The situation was getting out of control. We tried to calm the patient by assuring him that we believed

his statement. At this point, the primary nurse also became uncomfortable with this patient's being in an

isolated area while intoxicated and angry. She asked the charge nurse to relocate him to a room with


better visual access from the nurses' station. In the meantime, she started to help the patient get into an

examination gown. I went back to the station to finish up paperwork on the first patient.

After a few minutes, I started to wonder what was taking the primary nurse so long and then realized she

needed help transferring the patient to the new room because she was small, and the patient was pretty

big. She had the patient ready to transfer. She manned the head of the stretcher, and I was at the foot. It

was difficult to maneuver in the small area where the beds are very close together, separated only by a

curtain. As we were maneuvering the stretcher, the curtain was about to brush across the patient's face.

The primary nurse caught it in time and apologized, but as she did, the stretcher bumped into the one in

the next bay. I apologized again to the patient. The primary nurse jokingly said, "Be careful, this is a

human being on the stretcher."

I laughed at the situation and the playful tone in her voice. The patient reacted by stating, "Do you think

it's funny?" I was about to explain myself when he lunged to kick me in the abdomen. I dodged the kick

and was about to call the police when the patient pulled off his gown and jumped off the stretcher to

attack me.

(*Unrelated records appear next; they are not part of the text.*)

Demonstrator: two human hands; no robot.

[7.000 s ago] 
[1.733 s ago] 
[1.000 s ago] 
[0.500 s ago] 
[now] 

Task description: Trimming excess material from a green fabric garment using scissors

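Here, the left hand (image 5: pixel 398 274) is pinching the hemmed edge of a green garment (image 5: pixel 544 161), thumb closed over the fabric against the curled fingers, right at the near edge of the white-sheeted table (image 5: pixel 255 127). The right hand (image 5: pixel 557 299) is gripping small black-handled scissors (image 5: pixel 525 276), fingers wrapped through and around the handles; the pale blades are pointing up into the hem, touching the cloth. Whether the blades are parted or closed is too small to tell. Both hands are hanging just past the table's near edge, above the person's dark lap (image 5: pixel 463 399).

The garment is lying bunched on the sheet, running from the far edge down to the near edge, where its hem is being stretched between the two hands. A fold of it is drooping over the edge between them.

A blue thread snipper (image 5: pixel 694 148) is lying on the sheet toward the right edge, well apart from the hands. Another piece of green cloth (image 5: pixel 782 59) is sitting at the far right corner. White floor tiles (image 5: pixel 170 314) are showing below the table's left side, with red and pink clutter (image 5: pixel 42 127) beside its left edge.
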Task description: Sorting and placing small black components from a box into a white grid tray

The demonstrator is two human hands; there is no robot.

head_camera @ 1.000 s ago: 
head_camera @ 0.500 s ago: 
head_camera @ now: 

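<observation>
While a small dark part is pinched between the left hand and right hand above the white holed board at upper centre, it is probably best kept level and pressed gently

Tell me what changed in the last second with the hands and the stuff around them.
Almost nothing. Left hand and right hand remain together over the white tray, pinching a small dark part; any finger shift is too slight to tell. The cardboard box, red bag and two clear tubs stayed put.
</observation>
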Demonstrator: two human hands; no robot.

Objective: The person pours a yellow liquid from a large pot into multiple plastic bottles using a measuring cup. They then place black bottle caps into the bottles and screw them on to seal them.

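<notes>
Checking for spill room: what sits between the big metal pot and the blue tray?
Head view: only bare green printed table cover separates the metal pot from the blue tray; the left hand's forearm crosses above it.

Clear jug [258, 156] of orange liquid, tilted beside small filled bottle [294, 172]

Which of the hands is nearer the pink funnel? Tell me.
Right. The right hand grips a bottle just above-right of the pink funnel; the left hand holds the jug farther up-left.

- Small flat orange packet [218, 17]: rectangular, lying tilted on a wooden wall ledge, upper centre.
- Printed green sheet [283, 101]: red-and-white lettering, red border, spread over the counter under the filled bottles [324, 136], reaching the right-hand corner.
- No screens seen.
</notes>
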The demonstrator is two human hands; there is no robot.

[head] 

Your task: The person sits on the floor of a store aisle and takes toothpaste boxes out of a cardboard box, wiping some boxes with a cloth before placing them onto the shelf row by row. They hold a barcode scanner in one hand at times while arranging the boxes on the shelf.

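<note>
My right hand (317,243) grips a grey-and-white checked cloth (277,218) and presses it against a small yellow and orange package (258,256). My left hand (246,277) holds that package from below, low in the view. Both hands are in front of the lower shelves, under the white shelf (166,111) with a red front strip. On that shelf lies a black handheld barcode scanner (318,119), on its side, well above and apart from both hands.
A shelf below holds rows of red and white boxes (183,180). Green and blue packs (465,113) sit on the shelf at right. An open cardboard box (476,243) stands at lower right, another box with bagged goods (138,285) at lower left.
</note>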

He was cursing and extremely agitated. He moved toward me with an unsteady gait because

of his highly intoxicated state. I was concerned that the patient would fall to the floor. As I moved to

protect him from a fall, he kicked me in the thigh. The patient continued to kick and punch me. I could

have defended myself, but the nurse in me who was concerned for his safety kept me from lashing out. I

kept thinking that it is my job to help patients and not to harm them. All I could do was to dodge the

patient's punches and kicks while I backed away.

The unit clerk, a physician, and a police officer all grabbed the patient and tried to get him under control.

After a struggle, the patient was cornered, and the officer was able to handcuff and subdue him. At that

point, his wounds were reassessed, and the police filed a report. When the case came up, I did not press

charges. My main concern was that this patient would retaliate against me or my family. I had suffered

some bruises, but for me it is just a part of the job. This kind of thing happens on a daily basis in our ED.

We later found out that the patient who attacked me had also caused the injuries of the first intoxicated

patient who had come in.


  1. What interventions were used to deescalate the situation?